I love judgmentalism — it’s a sport … I like judging. I like judging! Let me judge.
— Internet media mogul Andrew Breitbart in the New Yorker
If I’m Andrew Brietbart, why would I ever apologize for sliming Shirley Sherrod? In a culture in which verbally facile people are paid boat loads of money to rush to judgment — and publicly pronounce sentence in as smart-assed a manner as possible — what’s the upside to saying, “I was wrong. I’m sorry”?
Especially to a mid-level member of the Agriculture Department?
Sherrod, of course, went from bureaucratic obscurity to household name last week when a speech she had given to an NAACP chapter was edited to portray her as a black racist. The video was then posted by Breitbart with vitriolic comment on one of his many conservative web sites and flagged to Fox News, which could not get it on the air fast enough for condemnation.
The NAACP and Agriculture Secretary Tom Vilsack reacted with equally alarming and under-informed speed. Monday, Sherrod was denounced by national NAACP executives and, despite her protests of innocence, forced to resign (via BlackBerry on the shoulder of a highway) from her position as rural development director of Georgia.
When her full speech was posted on the Web the day after, it became obvious that Sherrod had related a story of overcoming her own prejudice — her father reportedly was killed in a racially motivated crime — not bragged about giving a poor white farm couple short shrift.
In affirmation, the white farmers, who actually had been helped by Sherrod, spoke up in her defense to reporters all over the country.
Breitbart’s initial reaction was to say he was a victim of fraud by whomever passed the edited video clip to him. He corrected a time element in his original blast — the farm anecdote occurred while Sherrod worked for a non-profit, not the Ag department — and posted more of her speech.
But as the week wore on and visitors swarmed to Breitbart.com, right-wing pundits leapt to his side. Some parsed anew every line of Sherrod’s full speech, inferred prejudice from her audience’s reaction or insisted that her use of the present tense in parts of the farmer story proved she really is a black racist.
By week’s end, Sherrod had been showered with NAACP and Obama administration apologies and offered a new job in the Agriculture Department. Breitbart, meanwhile, was protecting the identity of his video source and declaring that liberal news media had used a couple of errors to shift attention to him from their own double standard for reporting on racism.

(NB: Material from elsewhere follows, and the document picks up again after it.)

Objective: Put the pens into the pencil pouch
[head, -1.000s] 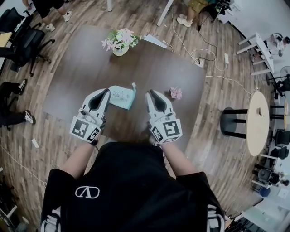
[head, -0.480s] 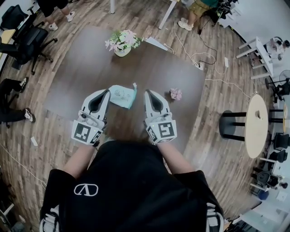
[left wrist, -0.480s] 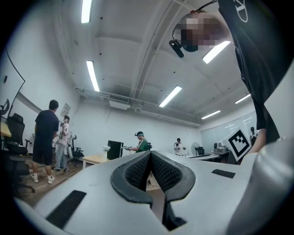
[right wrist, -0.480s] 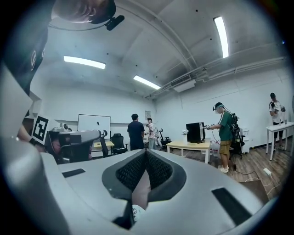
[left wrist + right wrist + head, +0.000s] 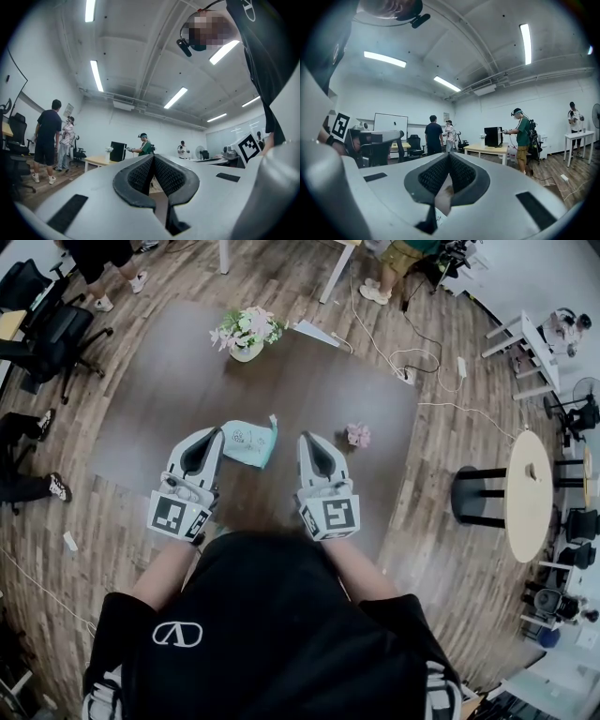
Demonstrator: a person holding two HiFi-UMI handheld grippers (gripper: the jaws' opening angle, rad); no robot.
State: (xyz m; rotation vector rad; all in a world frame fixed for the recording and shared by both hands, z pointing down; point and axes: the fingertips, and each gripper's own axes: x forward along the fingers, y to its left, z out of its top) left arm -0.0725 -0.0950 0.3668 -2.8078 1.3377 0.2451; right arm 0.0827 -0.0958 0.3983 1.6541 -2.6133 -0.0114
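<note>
A mint-green pencil pouch (image 5: 249, 443) lies on the dark table (image 5: 169, 390), just beyond and between my two grippers. A slim pale-blue piece (image 5: 274, 419) sticks out at its far right corner; I cannot tell whether it is a pen. No loose pen shows on the table. My left gripper (image 5: 219, 430) is shut and empty, its tip beside the pouch's left end. My right gripper (image 5: 303, 437) is shut and empty, just right of the pouch. In the left gripper view (image 5: 153, 156) and the right gripper view (image 5: 449, 154) the jaws meet and point level across the room.
A vase of pink and white flowers (image 5: 246, 331) stands at the table's far side. A small pink thing (image 5: 356, 434) lies right of my right gripper. Office chairs (image 5: 52, 329) stand to the left, a round white table (image 5: 530, 493) to the right, cables (image 5: 412, 352) on the floor.
The right gripper has shifted slightly left, toward the pouch. The left gripper has barely moved. The pouch lies where it was.
</note>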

Breitbart also had returned to an aggressive stance against Sherrod. On Tuesday, he had emphasized that his beef was with the NAACP and he’d never suggested she be fired. By Friday, he told Politico that Sherrod’s speech demonstrates “this person has not gotten past black versus white.”
In a telephone interview with Politico’s Kenneth Vogel, Breitbart said, “I am public enemy No. 1 or 2 to the Democratic Party, the progressive movement and the Obama administration, based upon the success my journalism has had.”
No wonder Politico recently named Breitbart one of its “50 Politicos to Watch,” praising his “wit” and “edge.” Wit and edge — especially edge — are the currency of the realm in opinion journalism, which is the brand of the profession Breitbart practices.
As for the realm of opinion among the general population, wit and edge aren’t necessary — any more than accuracy and context are necessary. What really matters is the speed at which citizens weigh in on a subject and the passion with which they condemn or defend it.
This is America 2010, after all. Who wants to wait around while someone checks facts or obtains the whole story? That can take days, even weeks. All those instant polls on TV, radio the ’net and our cell phones? How could we vote if we paused long enough to get more than a sound bite accusation?
Whether it’s the food we order in a restaurant, the roads and highways we travel or the lives we want to build, we just don’t like waiting around for mission accomplished. Careful deliberation is for juries — unless Nancy Grace tells us they blew the case. Then we can second-guess 12 people we never met, based not on all the testimony they heard, but on our gut reaction to the verdict they rendered.
When Agriculture secretary Vilsack reversed his decision and apologized to Sherrod, he said the firing “was a decision I regret having made in haste.” The same day, White House press secretary Robert Gibbs acknowledged that the administration had reacted without having all the pertinent information.
In a news conference, Gibbs spoke of a “frenzied culture where everything happens so quickly.” He told the White House press corps that everyone involved in the Sherrod affair should “ask themselves, How did we get into this? How did we not ask the right questions? How did you all not ask the right questions?”
Um, because that’s just the way we all do it these days?
Whatever the socio-political causes, we Americans, from the White House to our own house, have surpassed a rush to judgment. We now display an instinct to judge. Based on fragments, shards and snapshots of information — an irritable checkout clerk, a dawdling driver, a crying child, a standoffish church member, a hyperactive colleague — we fill in the blanks with made up facts from our imagination. And we judge, judge, judge.
Once in a great while, if and when we’re proven wrong and can’t wriggle out of it, we might admit, like Vilsack, that we made a regrettable judgment in haste. Most of the time, though, we don’t because saying, “I was wrong. I’m sorry,” is even harder than waiting around.